Challenges may include high capital requirements, securing regulatory approvals, ensuring raw material supply, competition, skilled manpower availability, and managing operational risks.
Typical requirements include business registration, environmental clearances, factory licenses, fire safety certifications, and industry-specific permits. Local/state/national regulations may apply depending on the location.
The top carbon dioxide producers are:
Saudi Aramco
Coal India
CHN Energy
ExxonMobil
Chevron
Profitability depends on several factors including market demand, production efficiency, pricing strategy, raw material cost management, and operational scale. Profit margins usually improve with capacity expansion and increased capacity utilization rates.
Cost components typically include:
Land and Infrastructure
Machinery and Equipment
Building and Civil Construction
Utilities and Installation
Working Capital
Break even in a carbon dioxide production business typically range from 3 to 6 years, depending on scale, regulatory compliance costs, raw material pricing, and market demand. Efficient production and export opportunities can help accelerate returns.

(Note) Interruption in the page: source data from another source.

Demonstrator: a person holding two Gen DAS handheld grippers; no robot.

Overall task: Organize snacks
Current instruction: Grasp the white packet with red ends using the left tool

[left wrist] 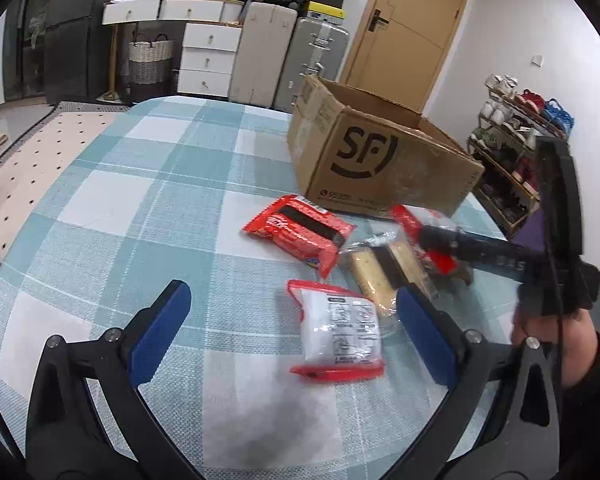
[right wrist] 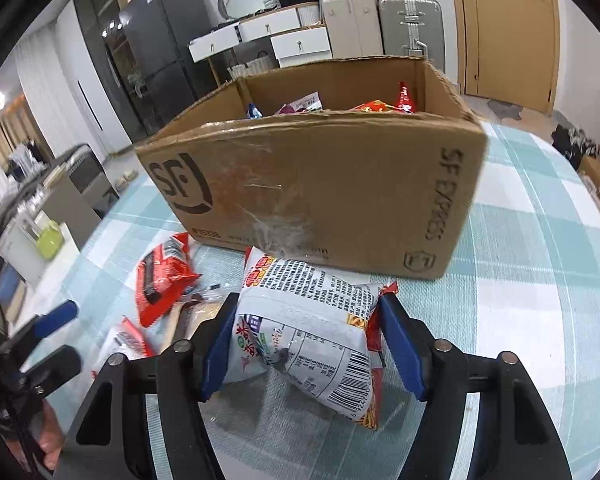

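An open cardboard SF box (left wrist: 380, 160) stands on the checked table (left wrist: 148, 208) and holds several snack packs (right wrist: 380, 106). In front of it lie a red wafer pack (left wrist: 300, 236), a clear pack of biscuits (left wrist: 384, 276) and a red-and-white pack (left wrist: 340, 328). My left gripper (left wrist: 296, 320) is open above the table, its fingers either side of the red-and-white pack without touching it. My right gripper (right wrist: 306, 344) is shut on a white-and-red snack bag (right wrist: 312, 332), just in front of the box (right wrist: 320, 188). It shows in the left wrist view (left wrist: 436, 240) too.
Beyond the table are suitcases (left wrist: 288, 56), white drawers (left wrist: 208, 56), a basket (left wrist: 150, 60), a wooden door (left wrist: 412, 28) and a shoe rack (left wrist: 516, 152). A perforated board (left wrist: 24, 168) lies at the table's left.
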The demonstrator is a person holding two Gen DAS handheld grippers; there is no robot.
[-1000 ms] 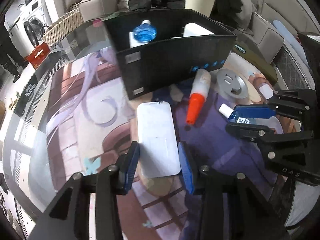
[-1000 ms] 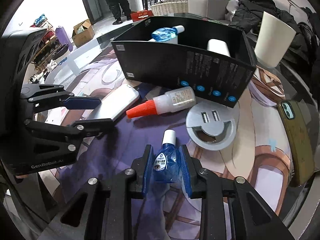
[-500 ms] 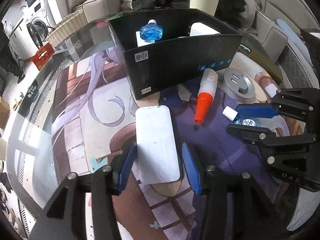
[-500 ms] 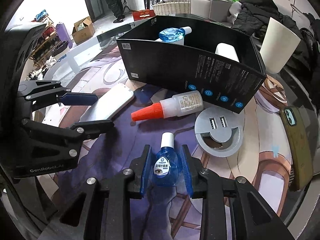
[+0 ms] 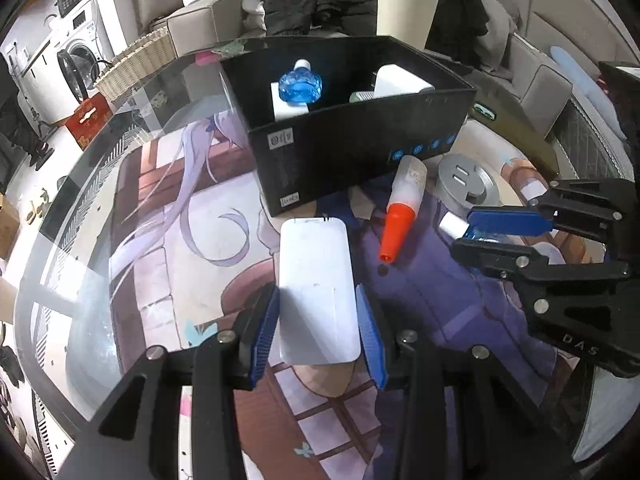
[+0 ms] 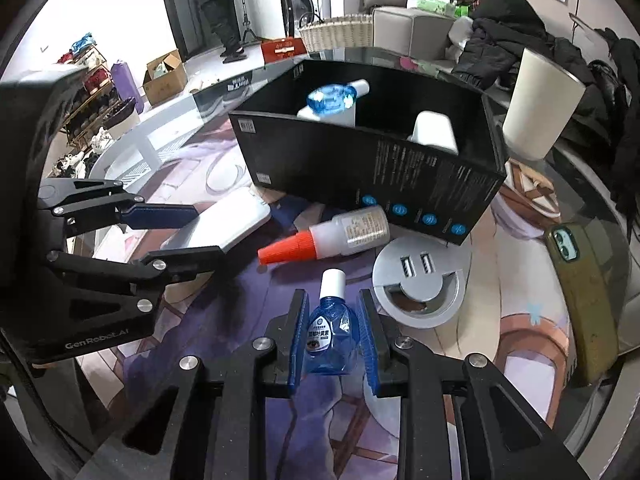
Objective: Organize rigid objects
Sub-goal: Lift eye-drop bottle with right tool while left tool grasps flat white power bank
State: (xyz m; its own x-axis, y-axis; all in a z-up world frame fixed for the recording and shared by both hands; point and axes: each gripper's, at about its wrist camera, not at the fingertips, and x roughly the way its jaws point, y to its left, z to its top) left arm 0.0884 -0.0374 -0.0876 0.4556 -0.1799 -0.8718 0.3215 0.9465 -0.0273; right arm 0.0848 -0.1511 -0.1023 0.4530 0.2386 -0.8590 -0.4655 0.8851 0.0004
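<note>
A white power bank (image 5: 316, 288) lies flat on the printed mat, and my left gripper (image 5: 318, 322) has closed its blue pads against both long sides. It also shows in the right wrist view (image 6: 228, 220). My right gripper (image 6: 332, 334) is shut on a small blue eye-drop bottle (image 6: 330, 336) with a white cap, which also shows in the left wrist view (image 5: 476, 232). A black open box (image 5: 360, 136) stands behind, with a blue bottle (image 5: 300, 86) and white items inside. A glue bottle (image 6: 332, 238) with an orange cap lies before the box.
A round silver USB hub (image 6: 420, 280) lies right of the glue bottle. A phone in a green case (image 6: 584, 284) lies at the table's right edge. A white cup (image 6: 540, 108) stands behind the box. The glass table edge (image 5: 60, 264) curves along the left.
My left gripper has moved forward along the power bank and closed onto its sides. My right gripper keeps its hold on the eye-drop bottle and has shifted little.
</note>
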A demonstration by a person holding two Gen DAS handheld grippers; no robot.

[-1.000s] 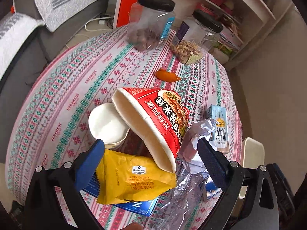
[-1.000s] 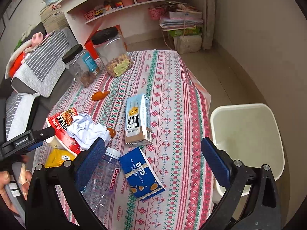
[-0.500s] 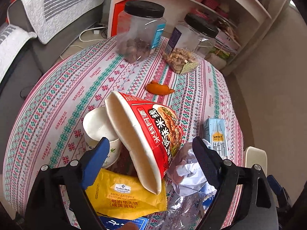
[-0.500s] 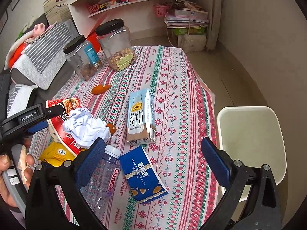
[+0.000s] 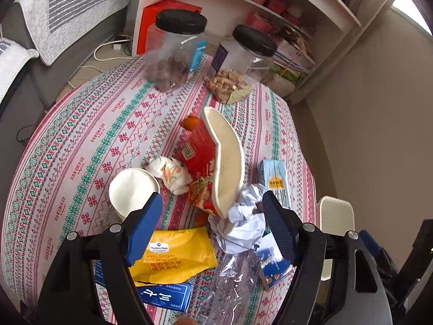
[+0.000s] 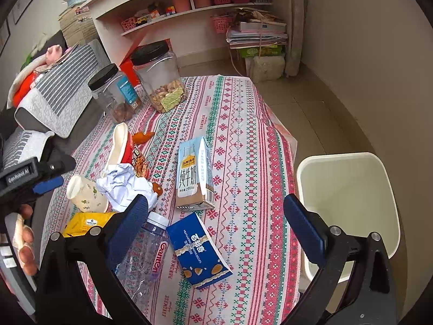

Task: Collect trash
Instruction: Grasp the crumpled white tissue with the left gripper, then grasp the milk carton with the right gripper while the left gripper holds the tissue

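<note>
The red noodle bowl (image 5: 213, 159) is tipped on its side amid the trash near the table's (image 5: 81, 140) left edge, just ahead of the closing, empty left gripper (image 5: 211, 227); the wide-open right gripper (image 6: 216, 224) is farther.

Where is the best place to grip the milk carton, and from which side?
Grip the milk carton across its two narrow sides at mid-body, coming from above with the open right gripper. It lies flat on the tablecloth with clear space either side, so the pads probably meet flat panels.
</note>
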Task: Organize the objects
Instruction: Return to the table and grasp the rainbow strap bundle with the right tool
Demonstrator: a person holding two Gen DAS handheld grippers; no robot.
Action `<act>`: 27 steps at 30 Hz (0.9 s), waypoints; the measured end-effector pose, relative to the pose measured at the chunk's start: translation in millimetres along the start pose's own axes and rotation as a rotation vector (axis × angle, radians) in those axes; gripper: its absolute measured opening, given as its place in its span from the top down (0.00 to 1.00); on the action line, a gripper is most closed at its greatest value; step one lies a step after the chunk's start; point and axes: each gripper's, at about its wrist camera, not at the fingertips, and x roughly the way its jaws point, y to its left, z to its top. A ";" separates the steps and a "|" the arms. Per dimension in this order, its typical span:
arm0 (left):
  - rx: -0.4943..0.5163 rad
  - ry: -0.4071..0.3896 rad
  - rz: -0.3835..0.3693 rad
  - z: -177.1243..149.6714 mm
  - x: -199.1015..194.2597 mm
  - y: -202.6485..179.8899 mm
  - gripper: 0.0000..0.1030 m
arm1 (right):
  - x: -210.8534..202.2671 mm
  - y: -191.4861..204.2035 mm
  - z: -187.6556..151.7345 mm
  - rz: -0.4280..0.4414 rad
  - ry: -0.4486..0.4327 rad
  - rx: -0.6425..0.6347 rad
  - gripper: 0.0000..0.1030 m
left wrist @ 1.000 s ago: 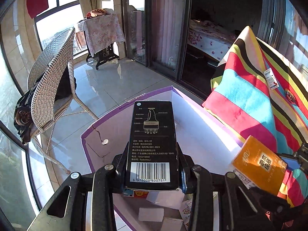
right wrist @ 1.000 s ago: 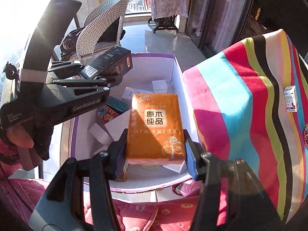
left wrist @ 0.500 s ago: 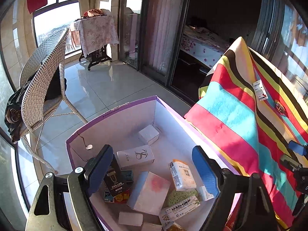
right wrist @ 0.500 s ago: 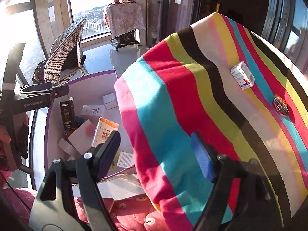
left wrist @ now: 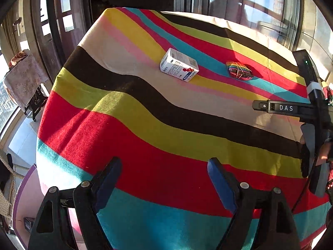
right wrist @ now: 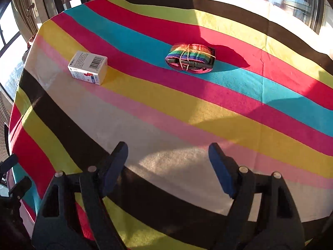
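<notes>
- Both loads dropped in the purple box; my left gripper (left wrist: 164,177) and right gripper (right wrist: 167,162) now gape empty.
- Swung to striped cloth (right wrist: 145,108): white carton (right wrist: 88,67), rainbow strap (right wrist: 190,58) remain.

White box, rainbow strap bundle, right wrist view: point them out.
White box (right wrist: 88,67): right wrist view, on its barcoded top face.
Rainbow strap bundle (right wrist: 190,59): right wrist view, on the coiled webbing, at the rubber band.

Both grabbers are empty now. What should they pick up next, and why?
Probably the right hand-held gripper should reach toward the rainbow strap bundle. It is open and empty, and the bundle and the white box lie loose on the striped cloth.
</notes>
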 end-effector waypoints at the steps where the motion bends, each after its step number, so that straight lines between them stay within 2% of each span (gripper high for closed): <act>1: -0.001 0.007 -0.014 3.8 5.8 -4.7 0.17 | 11.1 -6.8 11.5 0.008 0.012 0.030 0.20; 4: 0.006 0.034 -0.006 10.5 20.0 -12.0 0.17 | 32.7 -16.3 46.8 0.025 0.001 0.078 0.15; 7: 0.001 0.051 0.002 10.8 22.1 -7.7 0.17 | 54.5 -15.8 78.9 0.009 0.013 0.034 0.14; 10: -0.008 0.046 0.002 6.0 11.5 5.0 0.17 | 73.2 -9.4 98.7 -0.032 0.037 -0.181 0.14; 14: -0.048 0.051 -0.025 -3.1 1.9 20.2 0.17 | 79.5 -14.3 110.9 0.071 0.032 -0.434 0.09; 19: -0.092 0.072 -0.086 -5.1 3.1 14.6 0.17 | 90.9 -15.8 134.4 0.127 0.049 -0.571 0.05; 22: -0.082 0.090 -0.099 4.3 13.0 3.6 0.17 | 91.6 -5.3 138.3 0.148 0.014 -0.653 0.04; 23: -0.076 0.094 -0.092 8.1 17.4 0.2 0.17 | 89.6 -2.7 137.3 0.150 -0.004 -0.676 0.05; 25: -0.077 0.105 -0.080 16.1 25.8 -4.6 0.17 | 81.1 -1.0 133.4 0.176 -0.011 -0.674 0.31; 27: -0.085 0.102 -0.078 26.1 32.9 -8.4 0.17 | 68.9 0.4 120.5 0.108 -0.009 -0.639 0.36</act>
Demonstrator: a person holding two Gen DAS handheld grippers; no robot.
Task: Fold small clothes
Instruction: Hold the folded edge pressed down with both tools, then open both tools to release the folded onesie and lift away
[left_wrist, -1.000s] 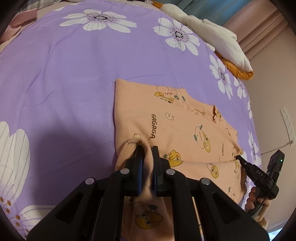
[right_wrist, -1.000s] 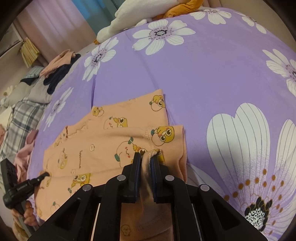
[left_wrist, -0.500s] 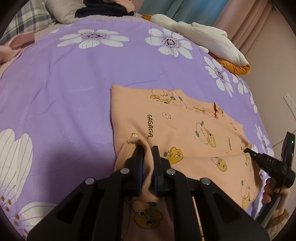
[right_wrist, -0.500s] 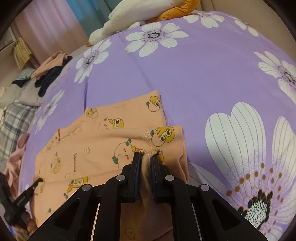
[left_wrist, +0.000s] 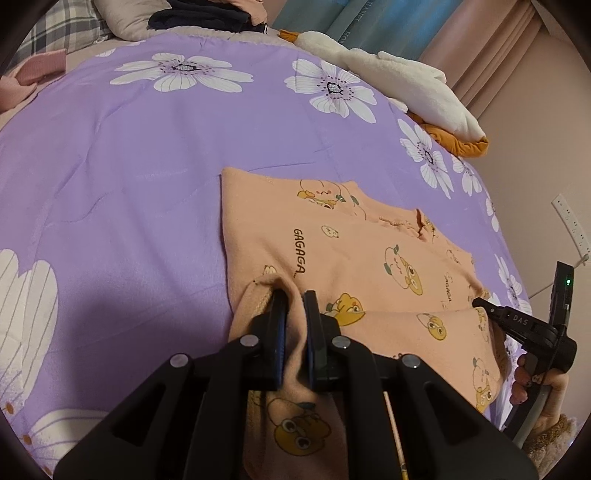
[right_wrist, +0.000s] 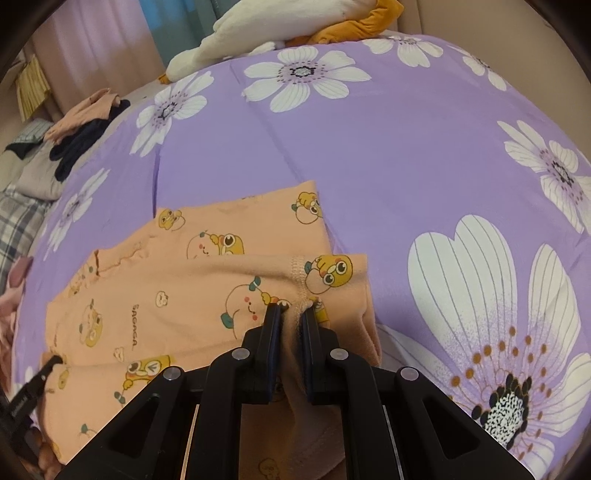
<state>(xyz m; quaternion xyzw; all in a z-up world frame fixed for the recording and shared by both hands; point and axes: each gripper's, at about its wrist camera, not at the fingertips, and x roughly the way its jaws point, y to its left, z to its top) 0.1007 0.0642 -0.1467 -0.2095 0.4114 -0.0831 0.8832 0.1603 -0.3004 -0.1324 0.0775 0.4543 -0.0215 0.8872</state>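
Since the earlier frame little is changed in the cloth itself, but both views are tipped up slightly, so that more of the pillows and the pile of clothes (left_wrist: 207, 16) at the head of the bed is taken in, and the folded edge is carried a little further over the garment. A small peach garment (left_wrist: 354, 251) printed with cartoon animals is laid on the purple flowered bedspread (left_wrist: 129, 166), partly doubled over on itself. The left gripper (left_wrist: 293, 306) is clamped on a bunched corner of the near edge, and the right gripper (right_wrist: 291, 314) is likewise clenched on the opposite corner, at a stitched seam; cloth is seen pinched between the jaws in both wrist views. The right gripper is also seen from the left view, held in a hand (left_wrist: 532, 373) at the far side of the garment. The step in hand is judged to be the lengthwise fold, with the near edge being drawn across. Next, both corners would need to be carried evenly to the far edge, lowered flat and aligned, and only then released, so that no skew or wrinkle is left in the fold.
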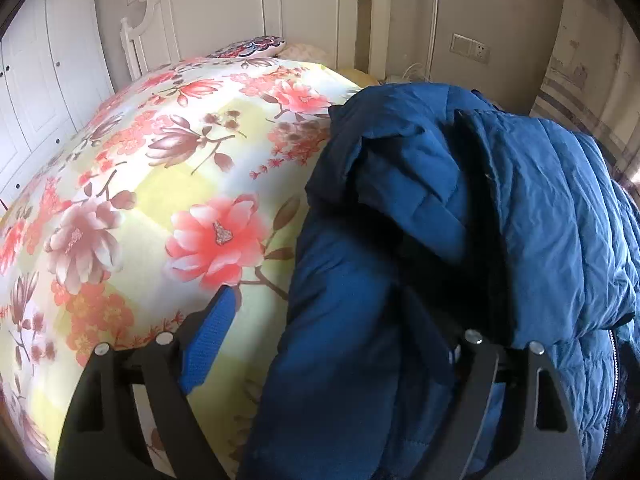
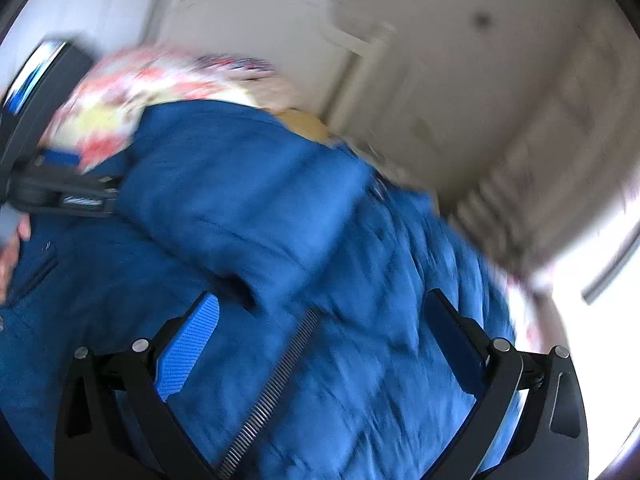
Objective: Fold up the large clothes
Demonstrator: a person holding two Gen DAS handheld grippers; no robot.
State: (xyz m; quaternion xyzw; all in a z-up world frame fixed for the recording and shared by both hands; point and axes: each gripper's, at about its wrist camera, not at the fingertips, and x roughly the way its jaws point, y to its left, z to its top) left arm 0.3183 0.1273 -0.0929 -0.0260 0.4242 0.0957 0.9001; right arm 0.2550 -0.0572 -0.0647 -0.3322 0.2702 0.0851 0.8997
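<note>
A large blue quilted jacket lies bunched on a floral bedspread. My left gripper is open: its left finger is bare over the bedspread, its right finger is buried under jacket folds, and fabric lies between them. In the blurred right wrist view the jacket fills the middle. My right gripper is open just above it, over a zipper strip. The left gripper shows at the left edge, against the jacket.
A white headboard and patterned pillows stand at the far end of the bed. White wardrobe doors are to the left. A wall with a socket plate is to the right.
</note>
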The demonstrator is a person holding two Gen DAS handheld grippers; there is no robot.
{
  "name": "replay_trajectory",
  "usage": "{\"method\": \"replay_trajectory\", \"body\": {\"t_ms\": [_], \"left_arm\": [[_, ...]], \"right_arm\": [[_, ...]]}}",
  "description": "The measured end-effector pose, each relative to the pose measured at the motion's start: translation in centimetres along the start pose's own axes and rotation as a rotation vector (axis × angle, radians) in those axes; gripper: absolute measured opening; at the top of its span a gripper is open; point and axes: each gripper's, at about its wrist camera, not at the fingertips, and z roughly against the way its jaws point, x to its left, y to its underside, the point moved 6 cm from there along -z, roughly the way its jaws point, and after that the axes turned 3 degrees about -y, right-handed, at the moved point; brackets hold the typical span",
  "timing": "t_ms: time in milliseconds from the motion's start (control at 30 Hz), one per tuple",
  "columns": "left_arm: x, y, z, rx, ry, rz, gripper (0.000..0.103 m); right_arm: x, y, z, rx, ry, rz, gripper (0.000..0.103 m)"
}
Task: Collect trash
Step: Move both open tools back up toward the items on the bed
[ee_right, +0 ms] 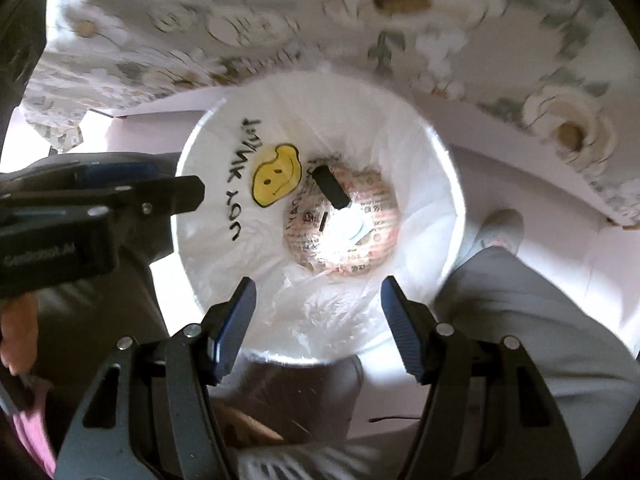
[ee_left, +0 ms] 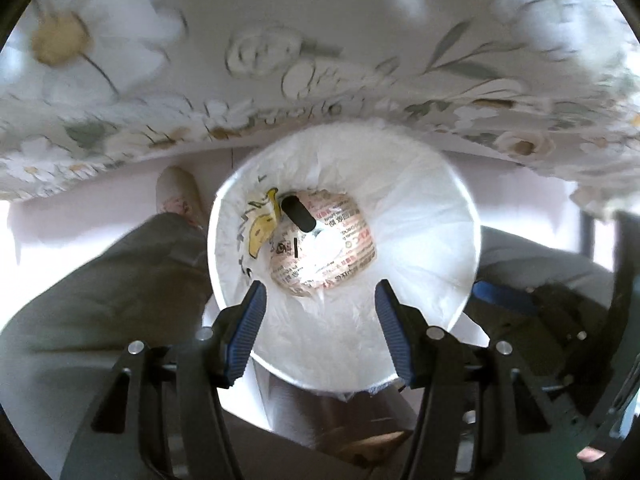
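A white bin lined with a white plastic bag (ee_left: pixel 420 216) (ee_right: pixel 404 152) stands on the floor below both grippers. The bag bears a yellow smiley (ee_right: pixel 277 179) (ee_left: pixel 260 230). At the bottom lie a printed wrapper (ee_left: pixel 352 220) (ee_right: pixel 376 208), a black stick-shaped item (ee_left: pixel 298 214) (ee_right: pixel 331 188) and a white scrap (ee_right: pixel 346 224). My left gripper (ee_left: pixel 320 300) is open and empty above the bin. My right gripper (ee_right: pixel 318 298) is open and empty above it too. The left gripper also shows at the left of the right wrist view (ee_right: pixel 120 196).
A table with a floral cloth (ee_left: pixel 280 60) (ee_right: pixel 200 32) hangs over the bin's far side. The person's legs in grey trousers (ee_left: pixel 100 280) (ee_right: pixel 540 320) and slippered feet (ee_left: pixel 176 192) (ee_right: pixel 500 228) flank the bin on a pale floor.
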Motion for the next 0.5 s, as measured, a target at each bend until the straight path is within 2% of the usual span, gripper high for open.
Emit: {"method": "replay_trajectory", "body": {"t_ms": [167, 500], "left_arm": [[-0.7, -0.1, 4.2, -0.072, -0.035, -0.061, 0.059], [-2.2, -2.4, 15.1, -0.246, -0.003, -0.107, 0.059]], "right_arm": [[1.0, 0.2, 4.5, -0.059, 0.004, 0.056, 0.065], [2.9, -0.5, 13.6, -0.190, 0.011, 0.154, 0.065]]}}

Governments may offer incentives such as capital subsidies, tax exemptions, reduced utility tariffs, export benefits, or interest subsidies to promote manufacturing under various national or regional industrial policies.
Financing can be arranged through term loans, government-backed schemes, private equity, venture capital, equipment leasing, or strategic partnerships. Financial viability assessments help identify optimal funding routes.